··· GIVEN DATA
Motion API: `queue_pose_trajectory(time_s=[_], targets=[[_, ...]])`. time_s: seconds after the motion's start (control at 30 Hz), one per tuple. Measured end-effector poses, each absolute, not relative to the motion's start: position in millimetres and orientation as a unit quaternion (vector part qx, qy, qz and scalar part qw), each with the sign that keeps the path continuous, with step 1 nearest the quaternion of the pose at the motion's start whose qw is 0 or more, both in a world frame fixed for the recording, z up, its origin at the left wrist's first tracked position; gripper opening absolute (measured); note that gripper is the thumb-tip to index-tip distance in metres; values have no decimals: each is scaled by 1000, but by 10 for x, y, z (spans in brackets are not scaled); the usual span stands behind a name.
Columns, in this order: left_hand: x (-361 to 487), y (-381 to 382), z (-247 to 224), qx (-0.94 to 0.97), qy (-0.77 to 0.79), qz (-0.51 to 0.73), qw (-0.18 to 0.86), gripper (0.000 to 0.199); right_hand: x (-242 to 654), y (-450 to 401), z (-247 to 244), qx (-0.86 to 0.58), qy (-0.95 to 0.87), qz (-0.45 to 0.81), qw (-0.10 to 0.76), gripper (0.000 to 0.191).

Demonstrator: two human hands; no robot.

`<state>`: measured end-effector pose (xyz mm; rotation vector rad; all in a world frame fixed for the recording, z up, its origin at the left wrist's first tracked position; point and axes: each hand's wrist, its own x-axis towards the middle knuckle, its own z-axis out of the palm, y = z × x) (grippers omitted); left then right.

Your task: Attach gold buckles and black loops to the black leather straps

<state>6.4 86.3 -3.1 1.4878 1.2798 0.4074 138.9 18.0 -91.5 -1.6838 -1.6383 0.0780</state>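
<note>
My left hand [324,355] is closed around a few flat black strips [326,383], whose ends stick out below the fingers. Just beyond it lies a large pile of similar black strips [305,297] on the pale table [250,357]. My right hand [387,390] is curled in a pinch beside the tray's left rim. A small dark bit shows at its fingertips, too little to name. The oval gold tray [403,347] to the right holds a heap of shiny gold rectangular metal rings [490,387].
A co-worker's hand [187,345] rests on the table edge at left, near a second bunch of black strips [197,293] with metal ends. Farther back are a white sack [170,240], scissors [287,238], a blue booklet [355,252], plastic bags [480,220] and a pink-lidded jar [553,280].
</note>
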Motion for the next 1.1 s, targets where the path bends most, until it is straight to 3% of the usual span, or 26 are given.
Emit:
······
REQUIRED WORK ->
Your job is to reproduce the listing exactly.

OUTPUT FOR THIS EXERCISE ->
Motion API: `queue_pose_trajectory(time_s=[_], targets=[[_, ...]])`. time_s: seconds after the motion's start (control at 30 Hz), one per tuple. Measured end-effector poses, each absolute, not relative to the motion's start: position in millimetres and orientation as a unit quaternion (vector part qx, qy, qz and scalar part qw), each with the sign that keeps the path continuous, with step 1 nearest the quaternion of the pose at the motion's start whose qw is 0 or more, both in a world frame fixed for the recording, z up, its origin at the left wrist's first tracked position; gripper opening absolute (measured); note that gripper is the thumb-tip to index-tip distance in metres; values have no decimals: each is scaled by 1000, but by 10 for x, y, z (spans in brackets are not scaled); the usual span stands behind a name.
Columns, in this order: left_hand: x (-361 to 487), y (-381 to 382), z (-247 to 224), qx (-0.94 to 0.97), qy (-0.77 to 0.79), qz (-0.51 to 0.73), qw (-0.18 to 0.86), gripper (0.000 to 0.199); right_hand: x (-242 to 654), y (-450 to 401), z (-247 to 244), qx (-0.86 to 0.58), qy (-0.95 to 0.87), qz (-0.45 to 0.81), qw (-0.10 to 0.76), gripper (0.000 to 0.191).

Demonstrator: two human hands; no robot.

`<state>`: measured end-effector pose (xyz mm; rotation vector rad; all in a world frame fixed for the recording, z up, its origin at the left wrist's first tracked position; point and axes: each hand's wrist, its own x-axis towards the middle knuckle, its own z-axis out of the palm, y = z × x) (grippers omitted); left then right.

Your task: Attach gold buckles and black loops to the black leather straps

<state>6.4 86.3 -3.1 1.4878 1.2798 0.4074 138.9 18.0 -91.5 -1.6838 -1.6383 0.0780</state>
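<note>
My left hand [324,355] is closed around a few flat black strips [326,383], whose ends stick out below the fingers. Just beyond it lies a large pile of similar black strips [305,297] on the pale table [250,357]. My right hand [387,390] is curled in a pinch beside the tray's left rim. A small dark bit shows at its fingertips, too little to name. The oval gold tray [403,347] to the right holds a heap of shiny gold rectangular metal rings [490,387].
A co-worker's hand [187,345] rests on the table edge at left, near a second bunch of black strips [197,293] with metal ends. Farther back are a white sack [170,240], scissors [287,238], a blue booklet [355,252], plastic bags [480,220] and a pink-lidded jar [553,280].
</note>
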Motion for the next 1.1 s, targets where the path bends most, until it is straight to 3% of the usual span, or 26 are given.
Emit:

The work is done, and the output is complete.